**Exercise:**
Copy, from the data below, every line that has "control" in it.

**Information shown:**
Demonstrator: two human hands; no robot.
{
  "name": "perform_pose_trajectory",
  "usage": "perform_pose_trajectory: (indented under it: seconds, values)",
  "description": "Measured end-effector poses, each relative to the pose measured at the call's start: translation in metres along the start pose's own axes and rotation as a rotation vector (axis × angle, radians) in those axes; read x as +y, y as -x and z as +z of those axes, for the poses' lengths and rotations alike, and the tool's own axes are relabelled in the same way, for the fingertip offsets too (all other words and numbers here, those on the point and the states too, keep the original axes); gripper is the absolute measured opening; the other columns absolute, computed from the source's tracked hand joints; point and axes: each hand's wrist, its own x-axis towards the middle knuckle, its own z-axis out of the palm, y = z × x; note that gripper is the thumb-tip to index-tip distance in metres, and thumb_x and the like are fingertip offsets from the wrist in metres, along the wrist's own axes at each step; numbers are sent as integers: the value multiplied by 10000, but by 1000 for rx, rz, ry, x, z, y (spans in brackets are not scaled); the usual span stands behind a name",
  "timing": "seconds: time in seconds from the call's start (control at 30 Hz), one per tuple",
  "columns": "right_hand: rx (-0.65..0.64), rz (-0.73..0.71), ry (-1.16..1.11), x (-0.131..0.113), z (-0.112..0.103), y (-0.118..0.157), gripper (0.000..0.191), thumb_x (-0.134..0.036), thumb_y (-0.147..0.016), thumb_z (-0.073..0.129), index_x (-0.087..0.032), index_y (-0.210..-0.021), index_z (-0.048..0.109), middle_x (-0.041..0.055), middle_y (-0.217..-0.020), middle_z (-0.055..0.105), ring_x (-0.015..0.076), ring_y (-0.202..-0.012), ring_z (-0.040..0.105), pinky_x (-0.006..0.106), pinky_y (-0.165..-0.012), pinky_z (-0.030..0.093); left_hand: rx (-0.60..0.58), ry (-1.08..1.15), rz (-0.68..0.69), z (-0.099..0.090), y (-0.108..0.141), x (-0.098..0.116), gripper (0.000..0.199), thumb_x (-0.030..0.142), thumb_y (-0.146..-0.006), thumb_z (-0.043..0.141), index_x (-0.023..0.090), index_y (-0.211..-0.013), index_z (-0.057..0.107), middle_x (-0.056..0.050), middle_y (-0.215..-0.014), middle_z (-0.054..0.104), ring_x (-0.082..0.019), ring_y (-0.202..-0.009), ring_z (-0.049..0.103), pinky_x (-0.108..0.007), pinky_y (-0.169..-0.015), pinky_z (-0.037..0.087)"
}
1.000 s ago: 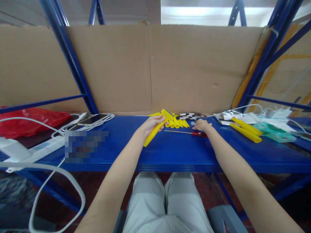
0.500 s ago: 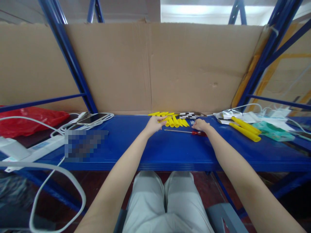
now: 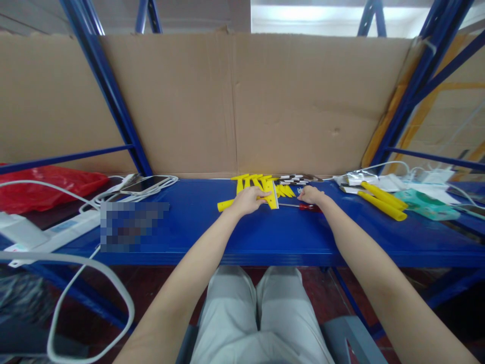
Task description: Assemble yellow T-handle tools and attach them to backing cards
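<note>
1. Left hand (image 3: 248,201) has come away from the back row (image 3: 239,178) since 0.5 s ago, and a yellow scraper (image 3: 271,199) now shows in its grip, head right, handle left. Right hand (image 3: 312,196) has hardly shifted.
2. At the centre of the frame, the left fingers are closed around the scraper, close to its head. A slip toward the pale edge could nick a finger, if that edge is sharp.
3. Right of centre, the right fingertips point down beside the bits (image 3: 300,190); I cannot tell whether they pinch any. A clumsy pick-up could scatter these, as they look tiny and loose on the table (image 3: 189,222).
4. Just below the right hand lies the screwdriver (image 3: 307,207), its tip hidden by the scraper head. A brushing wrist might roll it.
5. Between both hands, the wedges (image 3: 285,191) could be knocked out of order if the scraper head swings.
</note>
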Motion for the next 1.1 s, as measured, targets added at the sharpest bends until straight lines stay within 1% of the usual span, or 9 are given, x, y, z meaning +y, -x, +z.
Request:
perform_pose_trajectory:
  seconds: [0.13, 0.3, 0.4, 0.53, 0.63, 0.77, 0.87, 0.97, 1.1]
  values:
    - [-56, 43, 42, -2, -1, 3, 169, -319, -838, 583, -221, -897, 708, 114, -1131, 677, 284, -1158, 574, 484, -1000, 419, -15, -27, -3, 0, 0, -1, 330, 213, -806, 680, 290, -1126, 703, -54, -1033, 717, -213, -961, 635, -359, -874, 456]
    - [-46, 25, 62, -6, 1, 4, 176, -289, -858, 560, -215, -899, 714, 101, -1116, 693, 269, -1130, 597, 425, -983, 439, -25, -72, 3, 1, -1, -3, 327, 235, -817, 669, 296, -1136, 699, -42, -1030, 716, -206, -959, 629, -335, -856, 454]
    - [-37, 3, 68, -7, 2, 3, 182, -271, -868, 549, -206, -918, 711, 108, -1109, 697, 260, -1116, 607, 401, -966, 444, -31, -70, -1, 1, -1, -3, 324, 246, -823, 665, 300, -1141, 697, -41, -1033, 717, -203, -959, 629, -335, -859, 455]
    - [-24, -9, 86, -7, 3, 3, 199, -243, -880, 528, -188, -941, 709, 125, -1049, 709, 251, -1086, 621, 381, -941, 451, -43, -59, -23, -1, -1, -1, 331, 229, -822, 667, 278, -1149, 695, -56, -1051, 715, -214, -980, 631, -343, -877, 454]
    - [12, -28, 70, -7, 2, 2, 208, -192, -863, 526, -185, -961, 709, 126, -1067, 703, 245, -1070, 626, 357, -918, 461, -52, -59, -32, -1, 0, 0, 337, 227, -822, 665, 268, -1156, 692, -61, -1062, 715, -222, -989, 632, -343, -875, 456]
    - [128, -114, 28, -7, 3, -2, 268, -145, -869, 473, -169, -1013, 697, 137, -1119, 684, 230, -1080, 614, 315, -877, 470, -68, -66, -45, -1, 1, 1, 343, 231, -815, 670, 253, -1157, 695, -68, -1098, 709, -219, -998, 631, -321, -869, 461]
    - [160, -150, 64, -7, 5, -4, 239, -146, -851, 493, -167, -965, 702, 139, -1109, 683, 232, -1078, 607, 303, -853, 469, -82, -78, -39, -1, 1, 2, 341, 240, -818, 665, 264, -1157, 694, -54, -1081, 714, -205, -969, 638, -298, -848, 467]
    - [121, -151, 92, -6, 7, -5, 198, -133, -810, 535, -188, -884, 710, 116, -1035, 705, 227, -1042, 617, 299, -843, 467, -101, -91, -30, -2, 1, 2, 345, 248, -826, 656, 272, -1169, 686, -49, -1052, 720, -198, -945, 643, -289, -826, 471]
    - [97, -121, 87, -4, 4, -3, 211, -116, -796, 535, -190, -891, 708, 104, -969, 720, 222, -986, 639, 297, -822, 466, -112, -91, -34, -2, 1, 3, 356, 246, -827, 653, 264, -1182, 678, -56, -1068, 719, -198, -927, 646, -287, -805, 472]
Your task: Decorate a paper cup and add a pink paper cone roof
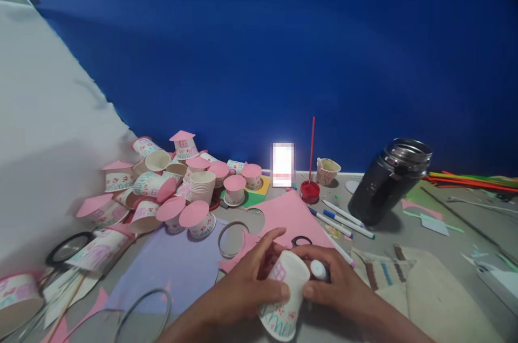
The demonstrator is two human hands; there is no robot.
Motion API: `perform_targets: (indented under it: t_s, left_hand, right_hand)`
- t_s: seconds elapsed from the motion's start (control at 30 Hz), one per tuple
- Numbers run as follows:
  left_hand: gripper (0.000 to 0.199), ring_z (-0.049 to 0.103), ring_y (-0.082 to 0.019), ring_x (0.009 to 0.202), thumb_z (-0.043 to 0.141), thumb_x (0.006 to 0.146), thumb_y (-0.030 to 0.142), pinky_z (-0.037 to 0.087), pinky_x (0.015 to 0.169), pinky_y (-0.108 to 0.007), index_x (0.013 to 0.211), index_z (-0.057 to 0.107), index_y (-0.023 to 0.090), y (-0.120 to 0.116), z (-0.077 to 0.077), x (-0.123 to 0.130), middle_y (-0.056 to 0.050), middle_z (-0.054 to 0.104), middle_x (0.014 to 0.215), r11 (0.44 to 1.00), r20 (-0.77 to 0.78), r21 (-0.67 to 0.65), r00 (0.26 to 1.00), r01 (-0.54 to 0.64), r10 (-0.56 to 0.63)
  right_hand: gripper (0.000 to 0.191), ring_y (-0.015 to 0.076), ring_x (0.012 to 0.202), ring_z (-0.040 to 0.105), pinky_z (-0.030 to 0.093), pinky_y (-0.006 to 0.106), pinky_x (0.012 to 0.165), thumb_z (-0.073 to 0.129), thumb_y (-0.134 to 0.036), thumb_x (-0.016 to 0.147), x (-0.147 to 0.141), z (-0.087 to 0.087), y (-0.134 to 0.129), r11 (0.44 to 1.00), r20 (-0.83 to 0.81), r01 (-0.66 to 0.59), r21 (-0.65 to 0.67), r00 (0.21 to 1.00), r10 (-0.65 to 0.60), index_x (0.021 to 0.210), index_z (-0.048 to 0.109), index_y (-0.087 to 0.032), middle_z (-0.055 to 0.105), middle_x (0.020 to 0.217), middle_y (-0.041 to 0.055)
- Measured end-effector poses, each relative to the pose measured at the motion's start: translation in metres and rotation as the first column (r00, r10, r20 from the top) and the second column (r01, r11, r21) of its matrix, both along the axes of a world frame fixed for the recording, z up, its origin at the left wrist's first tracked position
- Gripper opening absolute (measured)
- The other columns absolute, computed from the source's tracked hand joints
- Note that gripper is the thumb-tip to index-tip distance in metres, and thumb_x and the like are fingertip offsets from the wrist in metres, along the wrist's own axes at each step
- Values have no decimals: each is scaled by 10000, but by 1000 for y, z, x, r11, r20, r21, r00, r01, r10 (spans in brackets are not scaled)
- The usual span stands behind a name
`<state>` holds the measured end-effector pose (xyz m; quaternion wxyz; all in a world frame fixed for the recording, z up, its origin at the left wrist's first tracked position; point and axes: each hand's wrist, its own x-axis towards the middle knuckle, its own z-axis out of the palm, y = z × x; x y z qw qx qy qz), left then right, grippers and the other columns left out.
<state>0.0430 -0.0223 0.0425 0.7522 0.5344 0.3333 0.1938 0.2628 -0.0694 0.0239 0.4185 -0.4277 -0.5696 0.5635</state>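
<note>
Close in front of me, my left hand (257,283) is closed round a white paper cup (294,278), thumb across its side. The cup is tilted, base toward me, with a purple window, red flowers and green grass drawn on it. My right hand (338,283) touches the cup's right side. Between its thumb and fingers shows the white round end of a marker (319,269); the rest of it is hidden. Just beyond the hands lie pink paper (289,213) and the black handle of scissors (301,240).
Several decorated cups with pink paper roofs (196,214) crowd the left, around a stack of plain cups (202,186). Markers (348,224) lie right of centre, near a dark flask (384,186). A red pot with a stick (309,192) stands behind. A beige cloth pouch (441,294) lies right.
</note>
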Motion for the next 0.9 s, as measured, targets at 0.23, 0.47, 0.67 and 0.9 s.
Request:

**The completed task:**
  "timing": "seconds: time in seconds from the call's start (control at 30 Hz), one per tuple",
- t_s: seconds elapsed from the motion's start (control at 30 Hz), one per tuple

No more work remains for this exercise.